Hagerty, Inc.
- Company type: Public
- Traded as: NYSE: HGTY
- Industry: Insurance
- Founded: Traverse City, Michigan (1984; 41 years ago)
- Founders: Frank Hagerty; Louise Hagerty;
- Headquarters: Traverse City, Michigan, United States
- Area served: Canada Germany United Kingdom United States
- Key people: McKeel Hagerty, CEO
- Website: www.hagerty.com

= Hagerty (insurance) =

American classic vehicles insurance company

Hagerty, Inc. is an American automotive lifestyle and membership company, as well as the world's largest provider of specialty insurance for classic vehicles. Hagerty is based in Traverse City, Michigan and also operates in Canada, Germany and the United Kingdom.

==History==

Hagerty was launched in 1984 by Frank and Louise Hagerty after they could not find good insurance coverage for their wooden boats. The company initially focused on providing coverage for antique boats, and later expanded into cars and other vehicles. In 1991, the company added coverage for classic cars.

In 2000, McKeel Hagerty, son of Frank and Louise, became CEO. Under McKeel Hagerty's guidance, the company developed an automotive media arm by launching Hagerty magazine (ISSN 2162-8033), covering the classic and enthusiast vehicle market. In 2020, the magazine was renamed Hagerty Drivers Club Magazine.

Hagerty published its first annual Hagerty Price Guide in 2008, a valuation tool that informs classic car buyers on how to best navigate the digital automotive age. Hagerty also originated both the Historic Vehicle Association (HVA) and the RPM Foundation.

In 2017, the company adopted saving driving and preserving automotive culture for future generations as its corporate mission. To support the mission, Hagerty launched Hagerty Drivers Club, offering members access to events, automotive discounts, roadside service and more. In 2017, Hagerty also acquired DriveShare. The company became the owner and organizer of the Greenwich Concours d'Elégance and established MotorsportReg.com and Hagerty Garage + Social in 2019. In 2021 it bought the California Mille, the Concours d’Elegance of America, and the Amelia Island Concours d'Elegance.

In December 2021, Hagerty went public by merging with Aldel Financial, a SPAC, under the symbol HGTY. The merger deal was valued at $3.13 billion.

In January 2023, Hagerty launched Hagerty ECO (Enthusiast Carbon Offset) scheme for classic motorists to offset their carbon emissions. Hagerty partner with a third party to plant trees on your behalf. The scheme quickly came under scruitiny when the third party was found to be taking 20-30% of offset donations to simply pass the funds on to other charities. There are also no calculations provided as to how they achieve their or 'Trees' figures.

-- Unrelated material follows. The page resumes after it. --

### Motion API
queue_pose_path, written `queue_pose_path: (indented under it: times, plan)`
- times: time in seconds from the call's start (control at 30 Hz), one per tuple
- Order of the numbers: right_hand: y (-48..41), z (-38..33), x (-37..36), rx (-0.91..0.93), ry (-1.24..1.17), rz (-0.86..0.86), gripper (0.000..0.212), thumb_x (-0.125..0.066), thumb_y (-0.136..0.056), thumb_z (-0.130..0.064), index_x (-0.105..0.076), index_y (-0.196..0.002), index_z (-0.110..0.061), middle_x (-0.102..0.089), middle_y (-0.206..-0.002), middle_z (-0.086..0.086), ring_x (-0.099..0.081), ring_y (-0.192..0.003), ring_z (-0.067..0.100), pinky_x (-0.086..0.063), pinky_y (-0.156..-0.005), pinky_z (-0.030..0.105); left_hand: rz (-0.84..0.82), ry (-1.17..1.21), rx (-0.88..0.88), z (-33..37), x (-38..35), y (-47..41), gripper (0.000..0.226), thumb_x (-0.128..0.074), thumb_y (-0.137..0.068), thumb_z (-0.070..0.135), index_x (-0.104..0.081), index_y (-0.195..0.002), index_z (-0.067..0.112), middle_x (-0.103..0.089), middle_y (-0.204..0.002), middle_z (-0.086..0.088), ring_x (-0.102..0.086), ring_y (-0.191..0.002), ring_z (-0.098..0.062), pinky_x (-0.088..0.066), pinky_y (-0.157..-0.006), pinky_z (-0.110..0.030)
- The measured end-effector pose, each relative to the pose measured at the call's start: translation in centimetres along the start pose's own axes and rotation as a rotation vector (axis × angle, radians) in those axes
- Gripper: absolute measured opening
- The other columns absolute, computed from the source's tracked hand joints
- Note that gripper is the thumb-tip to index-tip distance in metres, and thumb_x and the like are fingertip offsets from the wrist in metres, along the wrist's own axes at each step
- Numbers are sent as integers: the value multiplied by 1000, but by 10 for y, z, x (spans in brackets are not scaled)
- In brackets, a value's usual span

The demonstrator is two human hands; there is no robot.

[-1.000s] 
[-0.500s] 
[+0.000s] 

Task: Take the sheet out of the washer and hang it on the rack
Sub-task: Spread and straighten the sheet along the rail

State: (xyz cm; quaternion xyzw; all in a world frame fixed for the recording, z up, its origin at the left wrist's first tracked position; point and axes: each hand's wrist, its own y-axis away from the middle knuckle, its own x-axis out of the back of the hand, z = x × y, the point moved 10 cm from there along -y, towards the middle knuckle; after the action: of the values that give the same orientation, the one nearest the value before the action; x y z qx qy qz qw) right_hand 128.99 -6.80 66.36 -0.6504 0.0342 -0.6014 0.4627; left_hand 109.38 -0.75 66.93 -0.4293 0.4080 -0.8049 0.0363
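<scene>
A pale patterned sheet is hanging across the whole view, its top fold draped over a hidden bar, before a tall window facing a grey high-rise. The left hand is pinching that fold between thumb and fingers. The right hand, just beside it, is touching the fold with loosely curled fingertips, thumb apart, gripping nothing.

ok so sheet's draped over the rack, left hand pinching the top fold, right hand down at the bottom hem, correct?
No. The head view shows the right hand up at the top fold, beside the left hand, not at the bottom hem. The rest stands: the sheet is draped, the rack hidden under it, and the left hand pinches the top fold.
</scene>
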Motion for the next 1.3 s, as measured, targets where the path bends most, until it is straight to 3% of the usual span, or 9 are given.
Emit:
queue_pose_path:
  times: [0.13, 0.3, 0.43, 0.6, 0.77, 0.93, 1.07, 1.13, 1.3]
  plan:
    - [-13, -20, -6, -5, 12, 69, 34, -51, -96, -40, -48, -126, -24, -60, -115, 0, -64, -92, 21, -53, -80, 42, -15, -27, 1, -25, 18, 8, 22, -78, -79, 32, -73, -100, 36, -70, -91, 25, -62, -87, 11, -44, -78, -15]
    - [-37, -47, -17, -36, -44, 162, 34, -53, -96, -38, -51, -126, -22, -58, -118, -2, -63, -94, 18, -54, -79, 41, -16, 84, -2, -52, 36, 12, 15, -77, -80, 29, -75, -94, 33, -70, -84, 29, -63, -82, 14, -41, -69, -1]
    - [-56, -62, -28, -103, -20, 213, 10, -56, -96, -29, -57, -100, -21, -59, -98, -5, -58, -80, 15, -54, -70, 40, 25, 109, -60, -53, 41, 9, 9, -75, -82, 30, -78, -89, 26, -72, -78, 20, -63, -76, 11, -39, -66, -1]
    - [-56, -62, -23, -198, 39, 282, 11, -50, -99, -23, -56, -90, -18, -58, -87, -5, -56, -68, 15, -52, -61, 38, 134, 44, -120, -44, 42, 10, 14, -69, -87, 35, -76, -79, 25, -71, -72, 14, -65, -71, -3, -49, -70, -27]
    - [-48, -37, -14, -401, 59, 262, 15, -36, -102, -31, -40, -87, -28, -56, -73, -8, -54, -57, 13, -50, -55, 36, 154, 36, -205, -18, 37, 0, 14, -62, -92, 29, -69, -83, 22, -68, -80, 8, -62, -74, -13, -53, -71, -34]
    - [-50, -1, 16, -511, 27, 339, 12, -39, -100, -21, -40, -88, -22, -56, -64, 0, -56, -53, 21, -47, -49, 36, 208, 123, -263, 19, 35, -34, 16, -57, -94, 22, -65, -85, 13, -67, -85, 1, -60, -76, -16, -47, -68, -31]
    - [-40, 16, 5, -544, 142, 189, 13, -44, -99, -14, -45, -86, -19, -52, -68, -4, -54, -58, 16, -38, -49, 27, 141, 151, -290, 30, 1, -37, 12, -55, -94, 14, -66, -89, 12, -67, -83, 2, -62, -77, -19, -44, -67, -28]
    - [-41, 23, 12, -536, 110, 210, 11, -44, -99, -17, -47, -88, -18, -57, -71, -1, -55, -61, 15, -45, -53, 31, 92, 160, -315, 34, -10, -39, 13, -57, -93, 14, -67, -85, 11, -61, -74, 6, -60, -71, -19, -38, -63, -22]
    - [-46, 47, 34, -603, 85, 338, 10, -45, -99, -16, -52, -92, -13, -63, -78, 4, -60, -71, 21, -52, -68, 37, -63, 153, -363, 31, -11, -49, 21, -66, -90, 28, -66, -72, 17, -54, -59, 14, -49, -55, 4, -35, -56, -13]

A 2023 Bloomberg News article documented how within two years McKeel Hagerty turned the small family business into a conglomerate with dominance in the industry and classic car insurance markets.

== In popular culture ==
Hagerty partnered with Japanese video game developer Polyphony Digital in 2022 to appear in the racing video game Gran Turismo 7. Hagerty branding appeared in the game's "Legend Cars Dealer" screen, and CEO McKeel Hagerty also featured, describing the cars that were available for the player to purchase, dubbed the "Hagerty Collection."